La démarche d’Adeline est claire : respecter les hommes et l’environnement. Dans le contexte actuel de crise environnementale, elle a choisi l’or équitable de FAIRMINED, organisation à but non lucratif située en Colombie. Créée en 2004 par Alliance for Responsible Mining, elle regroupe des organisations minières artisanales à petite échelle afin de lutter contre des conditions d’extraction de l’or, qui ont peu évolué depuis le XIXe siècle. Six mines labellisées sont aujourd’hui basées principalement au Pérou et en Colombie. Grâce au label Fairmined, l’or bénéficie d’une traçabilité plus importante. En effet, dans les zones minières d’Afrique ou d’Amérique du Sud, la question de la provenance des matériaux et des conséquences qu’elle engendre se pose de plus en plus durement. Esclavage, travail des enfants, pollution au mercure et cyanure, ou inégalité salariale hommes-femmes sont des problématiques alarmantes qui parasitent le secteur depuis maintenant des décennies. Rien qu’en Afrique de l’Ouest, au moins huit pays recourent au travail des enfants pour l’extraction minière artisanale de l’or, dit orpaillage.
Au Burkina Faso, on estime à 700 000 le nombre d’enfants recrutés dans le secteur minier. Privés d’éducation, ces derniers sont soumis à des conditions de travail désastreuses et rémunérés bien en deçà des réglementations. Les accidents mortels ou maladies respiratoires graves deviennent un phénomène récurrent et pour la plupart, ces jeunes sont malnutris et entraînés dans des spirales malsaines, consommant des drogues diverses ou encore victimes de prostitution.
Ouvert à tous les acteurs du marché, Fairmined fournit ainsi un accès fiable aux données de traçabilité de l’or mais promeut également des avancées sociales et des retombées économiques pour les mineurs et les zones concernées par l’exploitation. À la différence de certains grands groupes miniers, il ne finance pas les potentiels conflits dans les zones d’extraction, mais contribue à soutenir les processus communautaires de mines gérées de façon responsable. « Nous sommes environ 50 bijoutiers labellisés en France et deux sur Rennes» nous informe Adeline.
Pour les bijoutiers, il s’agit d’une sécurité, car ils peuvent se rassurer, user d’un or dont ils peuvent être fiers. Même si une majorité du secteur minier demeure encore tournée vers le profit à court terme, Fairmined constitue une étape et permet d’entrouvrir des issues possibles à tous les problèmes soulevés par une industrie toujours plus compétitive. À La Bijouterie Éthique, malgré les contraintes qui entourent la certification (réexaminations, prix plus important des matières premières), Adeline tente de ne pas répercuter ces éléments sur ses prix de vente, dans le but de rester attractive et accessible au plus grand nombre « Pour moi, c’est essentiel de travailler selon ces méthodes plus humaines et responsables de la planète. Je préviens mes clients à l’avance pour qu’il n’y ait pas de mauvaises surprises mais je ne changerai pas ma manière de faire.»
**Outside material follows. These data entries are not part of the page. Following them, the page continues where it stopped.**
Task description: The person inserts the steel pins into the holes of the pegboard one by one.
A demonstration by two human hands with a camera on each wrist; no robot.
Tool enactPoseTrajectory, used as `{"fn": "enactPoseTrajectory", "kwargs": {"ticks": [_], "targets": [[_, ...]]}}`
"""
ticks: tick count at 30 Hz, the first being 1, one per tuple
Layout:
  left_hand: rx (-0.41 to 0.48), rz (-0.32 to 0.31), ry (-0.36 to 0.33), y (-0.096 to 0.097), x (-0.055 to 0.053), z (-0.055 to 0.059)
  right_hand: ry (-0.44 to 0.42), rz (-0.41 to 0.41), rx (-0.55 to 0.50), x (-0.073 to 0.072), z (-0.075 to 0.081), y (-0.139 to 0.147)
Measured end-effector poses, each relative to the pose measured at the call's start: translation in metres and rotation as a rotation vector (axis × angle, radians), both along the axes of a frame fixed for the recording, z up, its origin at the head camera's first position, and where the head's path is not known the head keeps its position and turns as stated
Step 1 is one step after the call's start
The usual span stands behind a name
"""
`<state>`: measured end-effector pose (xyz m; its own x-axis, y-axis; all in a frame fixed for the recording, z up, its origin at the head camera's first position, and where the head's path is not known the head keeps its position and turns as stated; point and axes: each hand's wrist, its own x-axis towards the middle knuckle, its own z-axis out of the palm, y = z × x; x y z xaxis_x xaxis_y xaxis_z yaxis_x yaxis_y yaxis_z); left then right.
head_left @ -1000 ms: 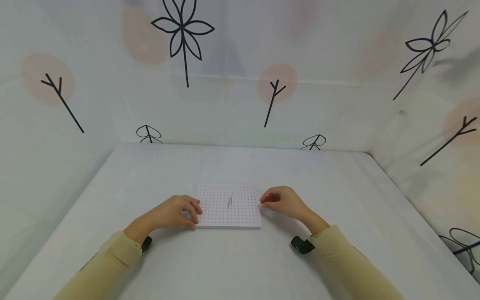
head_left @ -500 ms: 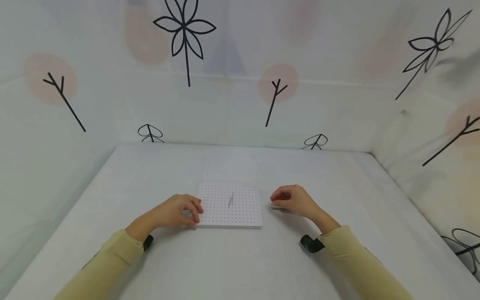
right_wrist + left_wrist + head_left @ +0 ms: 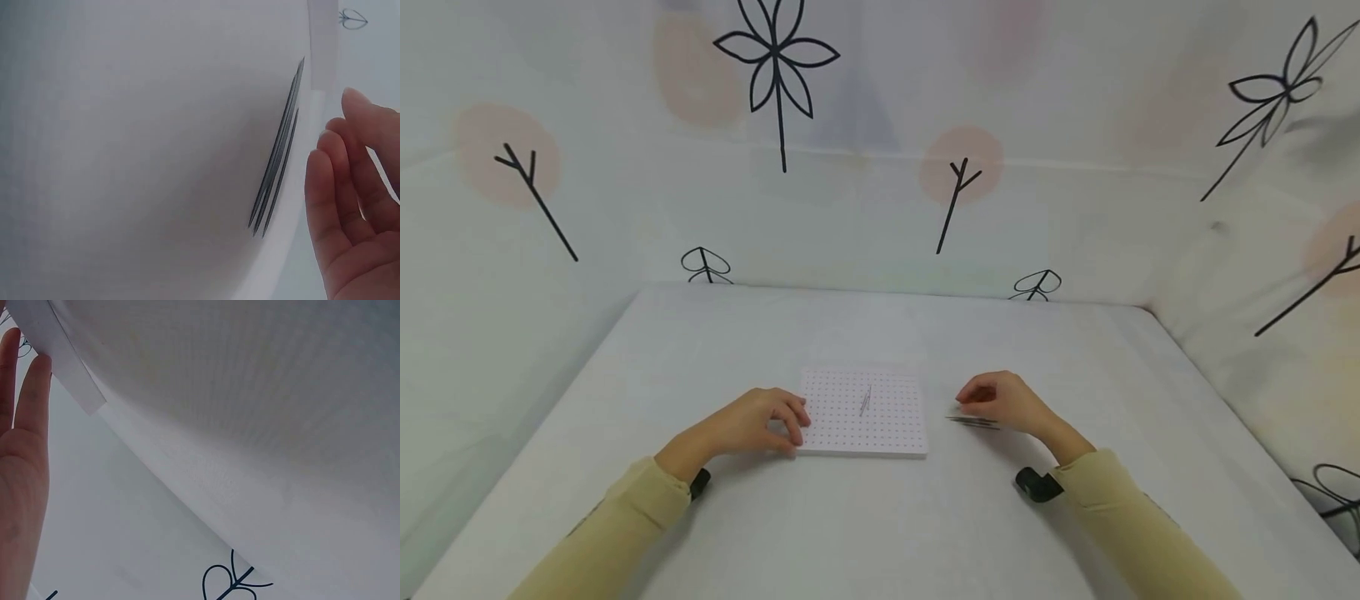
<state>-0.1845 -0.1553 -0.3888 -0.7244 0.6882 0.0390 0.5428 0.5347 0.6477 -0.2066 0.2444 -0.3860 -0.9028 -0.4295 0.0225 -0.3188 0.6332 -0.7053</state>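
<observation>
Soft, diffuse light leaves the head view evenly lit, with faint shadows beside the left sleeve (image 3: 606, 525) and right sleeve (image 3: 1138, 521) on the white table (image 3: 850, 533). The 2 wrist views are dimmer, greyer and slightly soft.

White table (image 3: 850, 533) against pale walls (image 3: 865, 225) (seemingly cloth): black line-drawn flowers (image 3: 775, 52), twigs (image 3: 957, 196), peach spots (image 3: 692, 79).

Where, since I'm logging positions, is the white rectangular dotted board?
In the head view, the board lies on the white table, the left hand at its left edge, the right hand off to its right.
</observation>
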Motion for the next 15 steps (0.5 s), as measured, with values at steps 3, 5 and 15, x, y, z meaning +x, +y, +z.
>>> {"fn": "enactPoseTrajectory", "kwargs": {"ticks": [3,5,15], "targets": [[0.003,-0.003,0.006,0.001,-0.001,0.000,0.006,0.007,0.032,-0.003,-0.001,0.004],[0.003,-0.004,0.006,0.001,-0.001,0.000,0.006,0.010,0.059,-0.006,-0.001,0.006],[-0.005,0.002,-0.003,-0.001,-0.002,-0.001,-0.101,0.035,0.130,-0.014,-0.004,0.005]]}}
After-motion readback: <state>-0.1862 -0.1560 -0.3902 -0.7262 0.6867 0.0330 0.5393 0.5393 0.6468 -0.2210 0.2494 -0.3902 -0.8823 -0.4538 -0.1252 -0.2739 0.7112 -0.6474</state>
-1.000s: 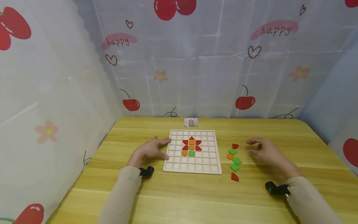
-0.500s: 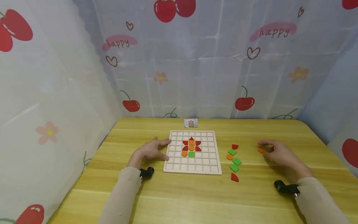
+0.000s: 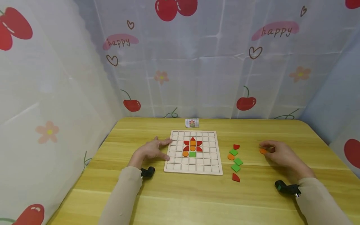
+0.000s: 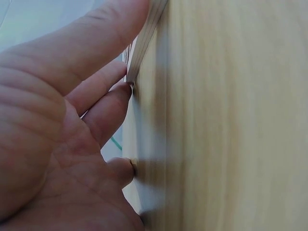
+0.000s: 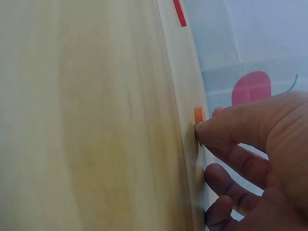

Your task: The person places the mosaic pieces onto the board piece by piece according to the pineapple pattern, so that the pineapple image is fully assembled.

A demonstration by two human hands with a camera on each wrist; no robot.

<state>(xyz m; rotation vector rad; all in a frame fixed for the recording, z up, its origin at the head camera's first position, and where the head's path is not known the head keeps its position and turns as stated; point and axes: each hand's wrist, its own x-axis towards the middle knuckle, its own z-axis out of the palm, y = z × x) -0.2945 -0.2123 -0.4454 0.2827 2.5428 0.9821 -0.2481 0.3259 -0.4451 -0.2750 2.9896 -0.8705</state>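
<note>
In the head view my left hand [image 3: 152, 149] rests at the left edge of the wooden grid board [image 3: 174, 167], thumb and index finger spread along that edge. In the left wrist view the same hand's fingers [image 4: 108, 113] reach the board's side. Inlaid on the board is a figure of red, orange and green pieces, with a red triangle [image 3: 192, 138] at its top. Right of the loose pieces, my right hand [image 3: 279, 154] pinches an orange disc [image 3: 262, 151] low at the tabletop. The right wrist view shows the thumb against this orange disc [image 5: 198, 114], with its lower part hidden.
Between board and right hand lies a column of loose pieces: red quarter-rounds [image 3: 236, 177], green squares [image 3: 238, 161] and another orange disc [image 3: 231, 157]. A small picture card [image 3: 192, 123] lies behind the board. Printed curtains [image 3: 194, 84] hang behind the wooden table [image 3: 182, 200].
My right hand has moved right, away from the loose pieces, and an orange disc now shows at its fingertips. The left hand and board have stayed put.
</note>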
Depuis une quinzaine d’années, en France, le label émerge (Palme d’or du Festival de Cannes, trophée du prix Nobel de la Paix) et le nombre de licenciés Fairmined ne fait que croître ayant atteint la cinquantaine. En 2006, c’est Hélène Grassin qui fait figure de pionnière et crée à Paris la bijouterie responsable Paulette à bicyclette. Quant à Adeline, les pierres qu’elle utilise pour orner ses bijoux ne sont pas couvertes par le label, et la réglementation est plus aléatoire. La joaillière a donc fait le choix de se tourner vers une lapidaire de Rennes qui utilise des pierres recyclées.